DFT based study on structural stability and transport properties of Sr3AsN: A potential thermoelectric material

TL;DR

This study uses first-principles calculations to analyze Sr3AsN, revealing its stability, electronic structure, and promising thermoelectric properties with a figure of merit of 0.75 at 700 K.

Contribution

It provides the first detailed theoretical investigation of Sr3AsN's structural stability and thermoelectric transport properties, highlighting its potential as a thermoelectric material.

Findings

Sr3AsN is mechanically, energetically, and dynamically stable.

It has a direct bandgap of approximately 1.2 eV.

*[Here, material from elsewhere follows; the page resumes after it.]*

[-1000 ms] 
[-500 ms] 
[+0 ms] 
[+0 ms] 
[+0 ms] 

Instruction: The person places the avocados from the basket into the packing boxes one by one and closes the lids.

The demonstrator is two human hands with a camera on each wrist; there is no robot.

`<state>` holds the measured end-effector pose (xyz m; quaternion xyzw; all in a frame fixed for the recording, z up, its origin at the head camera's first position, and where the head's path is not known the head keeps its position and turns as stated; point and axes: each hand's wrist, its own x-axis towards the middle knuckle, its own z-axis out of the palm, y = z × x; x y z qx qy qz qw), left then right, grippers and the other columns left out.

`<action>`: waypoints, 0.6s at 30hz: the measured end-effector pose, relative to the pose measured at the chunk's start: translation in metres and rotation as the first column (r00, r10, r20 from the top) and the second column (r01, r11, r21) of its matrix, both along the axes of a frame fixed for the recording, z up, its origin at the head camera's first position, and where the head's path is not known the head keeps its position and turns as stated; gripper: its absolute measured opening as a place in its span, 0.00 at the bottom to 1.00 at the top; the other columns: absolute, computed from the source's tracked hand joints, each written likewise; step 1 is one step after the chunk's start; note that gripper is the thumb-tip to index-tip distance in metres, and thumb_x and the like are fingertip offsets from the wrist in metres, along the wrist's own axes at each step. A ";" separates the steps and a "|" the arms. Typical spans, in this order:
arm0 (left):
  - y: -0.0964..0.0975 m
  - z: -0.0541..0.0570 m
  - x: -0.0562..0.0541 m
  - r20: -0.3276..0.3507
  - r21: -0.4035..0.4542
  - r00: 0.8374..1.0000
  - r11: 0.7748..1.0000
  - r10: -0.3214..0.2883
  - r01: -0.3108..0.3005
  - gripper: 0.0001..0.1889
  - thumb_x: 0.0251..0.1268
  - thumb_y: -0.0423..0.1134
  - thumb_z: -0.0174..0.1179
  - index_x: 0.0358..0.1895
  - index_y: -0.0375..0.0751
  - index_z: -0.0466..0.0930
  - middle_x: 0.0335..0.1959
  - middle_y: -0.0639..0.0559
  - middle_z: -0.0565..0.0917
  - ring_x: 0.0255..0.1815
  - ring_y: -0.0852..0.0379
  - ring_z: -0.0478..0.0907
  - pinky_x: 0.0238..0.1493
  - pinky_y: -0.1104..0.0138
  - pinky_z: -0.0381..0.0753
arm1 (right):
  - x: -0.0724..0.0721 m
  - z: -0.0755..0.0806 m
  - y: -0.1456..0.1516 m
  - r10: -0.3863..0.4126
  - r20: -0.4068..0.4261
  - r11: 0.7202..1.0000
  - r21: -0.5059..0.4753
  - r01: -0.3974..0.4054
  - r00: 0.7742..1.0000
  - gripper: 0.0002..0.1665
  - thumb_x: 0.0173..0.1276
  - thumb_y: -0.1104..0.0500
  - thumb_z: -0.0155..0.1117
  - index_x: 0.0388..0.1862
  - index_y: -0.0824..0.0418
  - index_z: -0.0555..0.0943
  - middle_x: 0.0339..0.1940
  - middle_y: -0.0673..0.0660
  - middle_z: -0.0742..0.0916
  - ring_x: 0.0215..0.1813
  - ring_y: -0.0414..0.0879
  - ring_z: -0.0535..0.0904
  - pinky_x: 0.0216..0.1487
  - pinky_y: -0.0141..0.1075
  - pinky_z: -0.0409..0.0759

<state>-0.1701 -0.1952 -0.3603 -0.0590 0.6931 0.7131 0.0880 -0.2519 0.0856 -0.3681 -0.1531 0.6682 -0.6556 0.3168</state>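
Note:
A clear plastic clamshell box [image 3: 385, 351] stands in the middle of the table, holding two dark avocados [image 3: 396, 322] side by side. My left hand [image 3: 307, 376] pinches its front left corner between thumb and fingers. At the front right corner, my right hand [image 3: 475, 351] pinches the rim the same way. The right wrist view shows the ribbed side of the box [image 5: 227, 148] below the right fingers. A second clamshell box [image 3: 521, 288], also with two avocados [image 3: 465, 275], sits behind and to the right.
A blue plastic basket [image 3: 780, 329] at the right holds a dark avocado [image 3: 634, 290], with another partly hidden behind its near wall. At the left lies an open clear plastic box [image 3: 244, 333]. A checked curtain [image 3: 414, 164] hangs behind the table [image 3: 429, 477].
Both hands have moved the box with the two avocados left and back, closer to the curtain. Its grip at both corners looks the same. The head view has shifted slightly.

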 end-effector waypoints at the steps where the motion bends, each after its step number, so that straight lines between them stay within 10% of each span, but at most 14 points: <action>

Maximum thermoelectric figure of merit is 0.75 at 700 K.

Abstract

Antiperovskite materials are well known for their high thermoelectric performance and gained huge research interest. Here, we report the structural stability and transport properties of Sr$_3$AsN from a precise first-principles study. The calculated equilibrium lattice parameters are in a good agreement with the available data. We find that Sr$_3$AsN is a mechanically, energetically and dynamically stable at ambient condition. Our calculated electronic structure indicates that it is a direct bandgap semiconductor, with a value ~1.2 eV. Sr-4d and N-2p orbitals mainly formulate the direct bandgap. This antiperovskite possesses a high Seebeck coefficient. Although its lattice thermal conductivity is comparatively low, electronic thermal conductivity is very high. The calculated maximum TE figure of merit is 0.75 at 700 K, indicating that it is a potential material for thermoelectric applications.